Written by Rich Fiscus (Google+) @ 17 Jun 2008 1:50 User comments (10)

AP goes after bloggers and faces public backlash Like many traditional news agencies, the Associated Press has made it clear they're not happy about bloggers and forum posters copying from stories they own for use in a variety of places on the internet. For some reason they apparently feel the need to make an example of one site, the Drudge Retort, by sending DMCA takedown notices for 5 different quotes. The strange thing is each of the quotes they're demanding be taken down seem to be textbook examples of fair use.
Fair use, at least in the US, has always been something of a gray area. Rather than a right unto itself, it's actually a limitation on the exclusive rights of copyright holders. Rather than being clearly defined in in a way that can be measured it's described as much by the "character" of the potentially infringing work as anything else, and primarily left to a judge to decide.

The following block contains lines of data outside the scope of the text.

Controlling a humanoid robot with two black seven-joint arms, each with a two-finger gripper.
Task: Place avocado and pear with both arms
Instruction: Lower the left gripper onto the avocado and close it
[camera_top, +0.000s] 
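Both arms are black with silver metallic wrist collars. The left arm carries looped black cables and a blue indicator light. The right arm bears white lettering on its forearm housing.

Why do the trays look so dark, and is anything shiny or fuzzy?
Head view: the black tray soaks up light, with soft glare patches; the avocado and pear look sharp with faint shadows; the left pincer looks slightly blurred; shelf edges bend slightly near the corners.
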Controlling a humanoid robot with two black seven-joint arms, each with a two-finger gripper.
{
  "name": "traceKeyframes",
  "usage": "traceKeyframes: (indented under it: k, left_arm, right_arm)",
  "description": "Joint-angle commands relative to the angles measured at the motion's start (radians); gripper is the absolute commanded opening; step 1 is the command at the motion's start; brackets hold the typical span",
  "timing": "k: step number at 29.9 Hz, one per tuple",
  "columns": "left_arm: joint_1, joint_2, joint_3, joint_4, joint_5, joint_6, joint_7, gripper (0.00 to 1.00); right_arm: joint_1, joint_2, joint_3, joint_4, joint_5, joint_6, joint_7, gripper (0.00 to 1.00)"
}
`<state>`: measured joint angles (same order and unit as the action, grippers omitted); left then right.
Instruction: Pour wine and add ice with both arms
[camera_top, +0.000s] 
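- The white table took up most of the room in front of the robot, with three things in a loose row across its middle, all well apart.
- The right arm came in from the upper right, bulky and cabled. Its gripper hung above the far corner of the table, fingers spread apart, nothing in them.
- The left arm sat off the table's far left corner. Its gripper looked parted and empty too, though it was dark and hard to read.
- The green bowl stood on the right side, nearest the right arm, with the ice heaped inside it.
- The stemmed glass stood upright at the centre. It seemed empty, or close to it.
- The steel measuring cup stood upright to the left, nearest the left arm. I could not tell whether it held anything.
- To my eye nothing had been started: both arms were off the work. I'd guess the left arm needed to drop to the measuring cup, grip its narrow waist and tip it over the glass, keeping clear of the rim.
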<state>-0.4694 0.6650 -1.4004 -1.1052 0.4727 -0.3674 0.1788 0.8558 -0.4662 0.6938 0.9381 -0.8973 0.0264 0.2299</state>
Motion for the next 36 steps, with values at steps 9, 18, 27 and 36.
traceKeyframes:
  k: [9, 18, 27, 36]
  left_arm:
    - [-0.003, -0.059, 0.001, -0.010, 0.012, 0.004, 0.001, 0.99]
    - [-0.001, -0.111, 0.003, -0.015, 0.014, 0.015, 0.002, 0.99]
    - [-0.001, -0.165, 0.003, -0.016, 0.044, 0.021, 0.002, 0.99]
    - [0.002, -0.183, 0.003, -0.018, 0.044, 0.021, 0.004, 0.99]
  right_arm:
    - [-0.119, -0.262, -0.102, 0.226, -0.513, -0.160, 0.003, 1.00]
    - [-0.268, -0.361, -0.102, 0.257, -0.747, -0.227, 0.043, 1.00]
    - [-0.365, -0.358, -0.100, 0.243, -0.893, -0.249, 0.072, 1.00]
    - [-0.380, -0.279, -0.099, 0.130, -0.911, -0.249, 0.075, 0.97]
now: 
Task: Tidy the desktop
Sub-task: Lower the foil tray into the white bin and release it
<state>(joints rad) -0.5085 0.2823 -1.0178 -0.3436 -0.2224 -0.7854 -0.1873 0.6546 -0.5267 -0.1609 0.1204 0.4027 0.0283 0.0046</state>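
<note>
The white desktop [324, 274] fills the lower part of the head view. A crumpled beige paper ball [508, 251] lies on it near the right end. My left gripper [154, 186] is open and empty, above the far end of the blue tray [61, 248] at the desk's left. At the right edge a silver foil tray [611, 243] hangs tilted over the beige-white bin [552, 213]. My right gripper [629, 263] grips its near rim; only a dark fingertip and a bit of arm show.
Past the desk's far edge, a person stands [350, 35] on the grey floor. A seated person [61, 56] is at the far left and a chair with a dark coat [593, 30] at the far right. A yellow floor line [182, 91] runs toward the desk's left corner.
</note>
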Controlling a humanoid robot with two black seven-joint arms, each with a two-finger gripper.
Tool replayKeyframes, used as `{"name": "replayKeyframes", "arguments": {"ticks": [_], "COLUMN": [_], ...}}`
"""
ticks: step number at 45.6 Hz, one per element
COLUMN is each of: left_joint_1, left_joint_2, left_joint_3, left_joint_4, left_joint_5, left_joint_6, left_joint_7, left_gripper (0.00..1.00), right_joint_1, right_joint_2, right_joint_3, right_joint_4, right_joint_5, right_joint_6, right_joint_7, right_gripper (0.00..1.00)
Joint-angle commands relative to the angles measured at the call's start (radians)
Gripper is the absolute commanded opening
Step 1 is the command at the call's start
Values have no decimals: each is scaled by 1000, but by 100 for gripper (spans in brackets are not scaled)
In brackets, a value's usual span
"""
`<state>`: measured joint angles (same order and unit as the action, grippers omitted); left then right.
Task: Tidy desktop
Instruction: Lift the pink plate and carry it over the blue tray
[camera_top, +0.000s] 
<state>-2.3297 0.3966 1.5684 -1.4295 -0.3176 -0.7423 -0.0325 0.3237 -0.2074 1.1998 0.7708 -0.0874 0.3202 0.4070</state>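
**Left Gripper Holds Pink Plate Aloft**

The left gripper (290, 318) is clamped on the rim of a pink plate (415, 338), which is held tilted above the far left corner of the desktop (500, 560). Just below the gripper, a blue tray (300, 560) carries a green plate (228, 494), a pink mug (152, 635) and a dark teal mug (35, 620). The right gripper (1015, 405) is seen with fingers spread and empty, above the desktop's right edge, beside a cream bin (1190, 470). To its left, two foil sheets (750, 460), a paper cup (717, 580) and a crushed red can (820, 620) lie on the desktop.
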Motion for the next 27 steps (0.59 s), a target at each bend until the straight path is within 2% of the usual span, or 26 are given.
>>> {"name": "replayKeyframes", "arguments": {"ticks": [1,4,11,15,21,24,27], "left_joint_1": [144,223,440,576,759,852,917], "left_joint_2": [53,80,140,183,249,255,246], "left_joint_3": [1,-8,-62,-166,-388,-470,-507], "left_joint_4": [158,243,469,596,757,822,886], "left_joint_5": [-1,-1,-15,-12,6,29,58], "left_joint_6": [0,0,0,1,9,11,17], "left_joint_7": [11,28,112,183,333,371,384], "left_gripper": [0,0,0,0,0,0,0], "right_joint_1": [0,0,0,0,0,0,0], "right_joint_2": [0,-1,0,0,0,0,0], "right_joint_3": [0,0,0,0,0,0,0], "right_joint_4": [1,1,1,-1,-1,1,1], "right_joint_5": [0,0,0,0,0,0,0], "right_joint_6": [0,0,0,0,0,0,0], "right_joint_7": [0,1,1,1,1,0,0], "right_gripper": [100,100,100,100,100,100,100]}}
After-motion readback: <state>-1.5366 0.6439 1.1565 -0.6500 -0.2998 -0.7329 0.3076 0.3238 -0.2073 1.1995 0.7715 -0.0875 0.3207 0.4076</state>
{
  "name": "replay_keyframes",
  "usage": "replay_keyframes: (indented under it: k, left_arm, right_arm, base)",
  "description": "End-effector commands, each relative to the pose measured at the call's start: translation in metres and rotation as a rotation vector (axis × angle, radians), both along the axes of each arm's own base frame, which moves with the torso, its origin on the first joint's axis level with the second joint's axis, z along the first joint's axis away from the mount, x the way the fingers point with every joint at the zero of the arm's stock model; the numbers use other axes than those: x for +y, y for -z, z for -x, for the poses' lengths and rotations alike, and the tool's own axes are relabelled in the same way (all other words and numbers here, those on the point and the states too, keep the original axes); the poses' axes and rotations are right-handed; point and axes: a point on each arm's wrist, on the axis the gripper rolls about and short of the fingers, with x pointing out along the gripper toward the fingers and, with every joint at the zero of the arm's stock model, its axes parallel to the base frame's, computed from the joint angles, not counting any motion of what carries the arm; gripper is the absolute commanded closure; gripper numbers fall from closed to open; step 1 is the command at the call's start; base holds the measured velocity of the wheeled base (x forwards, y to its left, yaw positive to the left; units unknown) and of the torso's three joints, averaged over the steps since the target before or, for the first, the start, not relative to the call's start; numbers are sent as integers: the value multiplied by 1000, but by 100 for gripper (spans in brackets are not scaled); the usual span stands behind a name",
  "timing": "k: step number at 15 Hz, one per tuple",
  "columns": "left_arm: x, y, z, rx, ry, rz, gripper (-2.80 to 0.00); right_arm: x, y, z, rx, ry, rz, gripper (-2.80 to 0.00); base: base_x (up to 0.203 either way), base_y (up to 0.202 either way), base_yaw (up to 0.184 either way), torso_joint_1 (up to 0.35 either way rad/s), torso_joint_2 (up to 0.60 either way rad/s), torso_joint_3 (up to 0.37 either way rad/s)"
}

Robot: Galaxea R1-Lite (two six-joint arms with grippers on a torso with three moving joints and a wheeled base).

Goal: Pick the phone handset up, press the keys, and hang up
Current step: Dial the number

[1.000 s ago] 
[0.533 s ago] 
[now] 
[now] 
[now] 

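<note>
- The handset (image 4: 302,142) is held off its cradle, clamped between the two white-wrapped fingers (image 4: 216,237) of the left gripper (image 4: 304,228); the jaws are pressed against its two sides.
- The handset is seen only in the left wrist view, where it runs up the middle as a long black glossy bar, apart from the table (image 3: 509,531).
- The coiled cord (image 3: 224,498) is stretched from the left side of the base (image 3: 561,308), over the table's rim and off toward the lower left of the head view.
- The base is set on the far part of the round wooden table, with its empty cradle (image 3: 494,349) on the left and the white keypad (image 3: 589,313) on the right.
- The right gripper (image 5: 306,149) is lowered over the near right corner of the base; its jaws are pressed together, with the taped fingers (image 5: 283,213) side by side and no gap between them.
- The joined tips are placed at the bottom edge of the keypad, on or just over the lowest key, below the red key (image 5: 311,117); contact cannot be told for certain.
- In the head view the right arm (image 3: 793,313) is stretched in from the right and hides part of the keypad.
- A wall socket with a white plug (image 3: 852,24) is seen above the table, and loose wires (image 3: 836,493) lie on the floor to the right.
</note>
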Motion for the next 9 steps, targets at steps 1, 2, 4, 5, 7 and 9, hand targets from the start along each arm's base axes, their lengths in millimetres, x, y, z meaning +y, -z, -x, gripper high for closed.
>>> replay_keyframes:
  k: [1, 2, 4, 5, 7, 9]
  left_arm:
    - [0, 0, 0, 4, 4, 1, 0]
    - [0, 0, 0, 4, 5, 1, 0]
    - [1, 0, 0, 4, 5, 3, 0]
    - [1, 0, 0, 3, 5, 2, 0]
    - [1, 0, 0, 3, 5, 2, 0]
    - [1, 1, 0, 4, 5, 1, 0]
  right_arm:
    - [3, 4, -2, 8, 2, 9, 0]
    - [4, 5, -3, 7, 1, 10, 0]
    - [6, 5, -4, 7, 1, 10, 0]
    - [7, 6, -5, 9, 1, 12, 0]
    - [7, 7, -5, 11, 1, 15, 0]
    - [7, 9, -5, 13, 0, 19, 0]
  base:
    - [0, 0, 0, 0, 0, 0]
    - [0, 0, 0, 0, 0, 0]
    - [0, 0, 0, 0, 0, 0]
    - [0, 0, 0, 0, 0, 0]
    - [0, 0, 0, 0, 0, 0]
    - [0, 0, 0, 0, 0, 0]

Just to show how complex an issue it can be, although the amount of text quoted can be a factor in whether something is fair use or infringement, it's possible for reproducing an entire article to be fair use, and also for a single sentence to be copyright infringement.

So what's the character of the quotes in question? In each case the text is provided for purposes of criticism. Ironically this is one of the clearer areas of fair use, and it seems obvious to nearly every observer that the AP has overstepped their bounds in sending the takedown notices.

But the question is a lot bigger than what happens on a single website. As the AP is finding out now there are some issues that seem nearly universal, not just among bloggers but in the general population. The right to present a text for basic commentary is one of them. It's done in blogs and on discussion boards and forums every day.

As public sentiment has clearly been against the AP they've attempted some damage control, even going so far as to volunteer to write their own guidelines for how articles can be used by bloggers and others. Unfortunately this strategy has two problems. The most obvious is that they don't control fair use. Obviously if copyright holders got to decide what constitues fair use it would all but cease to exist.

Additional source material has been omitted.